A sideways review: The brilliant Jaguar XF-R

Jaguar are doing some amazing things at the moment. Not only have they completley turned around the old man and pipe and slippers image but the cars are brutal, fast and extremely drift friendly too. Locking differentials, awesome ZF gearboxes and all the torques and powers you could want off the shelf…

So that’s me in the Red one there, against Ben Barry, CAR Magazine journalist. Greg Pajo on the cameras.

We’re at Anglesey Circuit in north Wales again, and it’s raining – but that’s not going to spoil a days drifting in a £60,000 super saloon that makes an M5 and an RS6 look boring and tame. Straight out on track, with my air conditioned seats cooling my back I put the car straight into Dynamic mode with DSC fully off which tells the car all hell is about to break loose. You get a sharper throttle, more awesome noises, and the electronically controlled Bilstein developed suspension switches to a hardcore track setting limiting body roll, whilst working with the cars electronically controlled clutch differential and lightning fast gearbox.

Mike Cross is the head chassis guru at Jaguar, and he’s made one hell of a machine.
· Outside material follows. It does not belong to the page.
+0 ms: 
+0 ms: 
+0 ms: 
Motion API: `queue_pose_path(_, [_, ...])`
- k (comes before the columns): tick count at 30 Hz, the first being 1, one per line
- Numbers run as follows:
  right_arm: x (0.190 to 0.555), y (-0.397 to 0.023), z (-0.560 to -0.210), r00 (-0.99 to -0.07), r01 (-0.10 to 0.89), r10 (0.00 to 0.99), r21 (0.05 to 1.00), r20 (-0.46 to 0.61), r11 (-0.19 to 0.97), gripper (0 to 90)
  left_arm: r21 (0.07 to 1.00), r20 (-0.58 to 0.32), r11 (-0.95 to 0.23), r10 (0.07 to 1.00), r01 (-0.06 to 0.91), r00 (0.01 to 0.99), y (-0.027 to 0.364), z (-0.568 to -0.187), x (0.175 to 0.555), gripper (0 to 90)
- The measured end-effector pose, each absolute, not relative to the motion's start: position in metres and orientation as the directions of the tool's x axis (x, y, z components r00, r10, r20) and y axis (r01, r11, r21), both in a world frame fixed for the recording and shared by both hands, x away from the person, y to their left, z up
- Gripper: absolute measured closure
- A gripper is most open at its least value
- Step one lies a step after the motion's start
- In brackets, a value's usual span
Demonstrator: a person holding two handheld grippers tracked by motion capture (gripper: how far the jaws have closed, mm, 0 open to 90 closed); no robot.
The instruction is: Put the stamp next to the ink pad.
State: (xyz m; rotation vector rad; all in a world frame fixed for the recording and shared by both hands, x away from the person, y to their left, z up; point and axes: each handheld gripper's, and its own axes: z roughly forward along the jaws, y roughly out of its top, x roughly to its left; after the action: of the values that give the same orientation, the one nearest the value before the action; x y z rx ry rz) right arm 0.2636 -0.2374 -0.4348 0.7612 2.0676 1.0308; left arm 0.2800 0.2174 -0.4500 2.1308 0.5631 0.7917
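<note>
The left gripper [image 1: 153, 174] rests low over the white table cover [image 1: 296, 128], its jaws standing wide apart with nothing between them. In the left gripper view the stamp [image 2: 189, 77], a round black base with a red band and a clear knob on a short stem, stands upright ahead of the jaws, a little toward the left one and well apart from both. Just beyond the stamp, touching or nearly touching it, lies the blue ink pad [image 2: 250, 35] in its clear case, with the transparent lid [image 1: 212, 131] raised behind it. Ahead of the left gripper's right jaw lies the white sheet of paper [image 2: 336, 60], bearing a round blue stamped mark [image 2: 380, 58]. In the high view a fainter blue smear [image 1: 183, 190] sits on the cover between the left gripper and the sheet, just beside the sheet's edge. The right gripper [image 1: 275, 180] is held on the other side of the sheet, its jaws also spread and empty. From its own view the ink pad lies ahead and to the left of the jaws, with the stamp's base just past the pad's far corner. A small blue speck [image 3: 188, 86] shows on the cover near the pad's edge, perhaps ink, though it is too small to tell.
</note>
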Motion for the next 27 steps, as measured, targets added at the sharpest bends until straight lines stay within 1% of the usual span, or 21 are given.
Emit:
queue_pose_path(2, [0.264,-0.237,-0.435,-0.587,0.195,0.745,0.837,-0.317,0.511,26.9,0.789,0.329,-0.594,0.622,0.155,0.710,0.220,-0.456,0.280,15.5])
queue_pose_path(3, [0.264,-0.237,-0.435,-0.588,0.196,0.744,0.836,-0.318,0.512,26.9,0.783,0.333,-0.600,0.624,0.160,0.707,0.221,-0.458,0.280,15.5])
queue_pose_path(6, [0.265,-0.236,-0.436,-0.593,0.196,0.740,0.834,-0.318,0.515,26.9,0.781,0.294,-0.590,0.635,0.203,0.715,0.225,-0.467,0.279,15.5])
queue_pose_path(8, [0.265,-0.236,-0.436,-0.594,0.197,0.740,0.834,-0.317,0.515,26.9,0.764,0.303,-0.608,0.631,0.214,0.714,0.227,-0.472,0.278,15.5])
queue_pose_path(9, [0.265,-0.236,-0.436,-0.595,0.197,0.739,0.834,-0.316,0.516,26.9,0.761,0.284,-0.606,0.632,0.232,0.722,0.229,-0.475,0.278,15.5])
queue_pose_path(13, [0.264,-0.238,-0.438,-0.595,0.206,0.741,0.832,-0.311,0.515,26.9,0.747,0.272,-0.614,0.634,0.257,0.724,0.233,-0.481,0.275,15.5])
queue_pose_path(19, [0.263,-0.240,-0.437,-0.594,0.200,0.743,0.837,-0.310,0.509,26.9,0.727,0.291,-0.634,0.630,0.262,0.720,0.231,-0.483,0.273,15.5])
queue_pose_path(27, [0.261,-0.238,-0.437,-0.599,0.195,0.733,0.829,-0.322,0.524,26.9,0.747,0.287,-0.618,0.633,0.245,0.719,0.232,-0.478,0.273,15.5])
For a guy who is (sorry Mike) old enough to be my father, he’s grown up on a diet of proper old school RWD machinery like Chevettes and the like – and he’s obviously keen to take advantage of his position – and the results are great.
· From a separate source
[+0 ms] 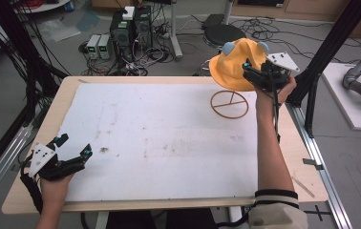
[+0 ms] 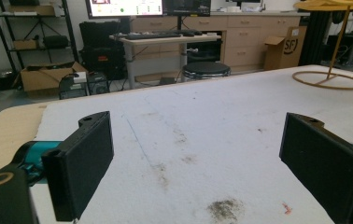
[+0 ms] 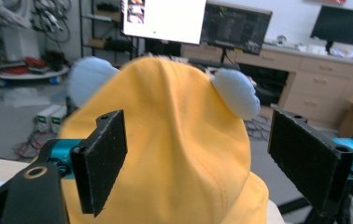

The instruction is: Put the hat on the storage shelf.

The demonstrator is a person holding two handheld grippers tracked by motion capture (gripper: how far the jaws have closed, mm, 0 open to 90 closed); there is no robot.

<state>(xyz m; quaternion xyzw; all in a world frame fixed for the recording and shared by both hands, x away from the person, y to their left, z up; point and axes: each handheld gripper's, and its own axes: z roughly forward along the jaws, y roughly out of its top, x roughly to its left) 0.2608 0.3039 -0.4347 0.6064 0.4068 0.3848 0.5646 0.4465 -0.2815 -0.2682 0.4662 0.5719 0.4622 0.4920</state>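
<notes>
An orange hat (image 1: 233,64) with two pale blue ears sits on top of a thin orange stand, whose ring base (image 1: 229,104) rests on the table's far right. My right gripper (image 1: 249,71) is raised at the hat's right side and is open. In the right gripper view the hat (image 3: 174,135) rises between and just beyond the wide-apart jaws of my right gripper (image 3: 198,163); contact cannot be told. My left gripper (image 1: 76,144) hovers open over the near left of the table, holding nothing. The left gripper view shows my left gripper (image 2: 198,158) and the stand base (image 2: 329,80) far off.
A stained white sheet (image 1: 169,138) covers most of the wooden table (image 1: 35,191). A black frame post (image 1: 322,52) stands close to the right of the hat. Computers and cables (image 1: 131,33) and a stool (image 1: 224,33) are on the floor behind the table.
</notes>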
The way you can pull gears in the XF-R is hilarious – get the car chucked in a bit, throttle, counter steer, wind down window, wave at the crowd whist using the paddles to go from 2nd to 3rd to 4th in a blink of an eye whilst the exhaust roars out over the sound of the crashing sea.

I’ve done this in the dry too, and the car was even better. Just brilliant. It’s not got the all out traction of say an M5, or the ridiculous engine in C63 AMG, but it’s just right. Balanced is probably the word I’m looking for. Balanced, comfortable, and insane at the same time.

Mike Cross arrived in his personal XJ (Jaguars take on the bigger 7 series / S class) around lunch time – and surprise surprise….

The British car industry has a hope yet. 🙂

6 thoughts on “A sideways review: The brilliant Jaguar XF-R

  1. Please don’t ever put your hand out of the window, ever! I’m quite interested to see how these cars end up, because to be honest, the flappy paddles are never going to be where it’s a for drifting (not the price tag suitable for us bums either) or serious track use.

    Why don’t manufacturers fit electronic clutches to these cars? So you can ponce about in auto, and beast it like a sequencial box when the mood takes, having the option of blasting almighty ikicks on the iclutch. Seems obvious to me…

    1. LOL, I was actually saying ‘one more lap’, but that didn’t sound as cool in my head.

      The paddles are interesting – they do actually work really really well on track because the car rev matches more or less perfectly, and the speed it changes gear is as fast as any SMG ever was – plus it removes the human element of being a retard and missing gears and ruining engines. The more variables a car knows, the better it can deal with them.

      Loving iKick though. 😀

  2. i <3 driftworks more now.

    the new breed of jaguar is a fucking amazing car in my eyes there is nothing better ive experienced the xkr's but not the new xf and xj but the xkr was enough for me to fall in love with jaguar!

  3. Amazing car. How’s the handling in the dry track? Planning to put a Bilstein in my car too. I’ve seen a lot of good reviews in it, like what you mentioned: “hardcore track setting limiting body roll, whilst working with the cars electronically controlled clutch differential and lightning fast gearbox.”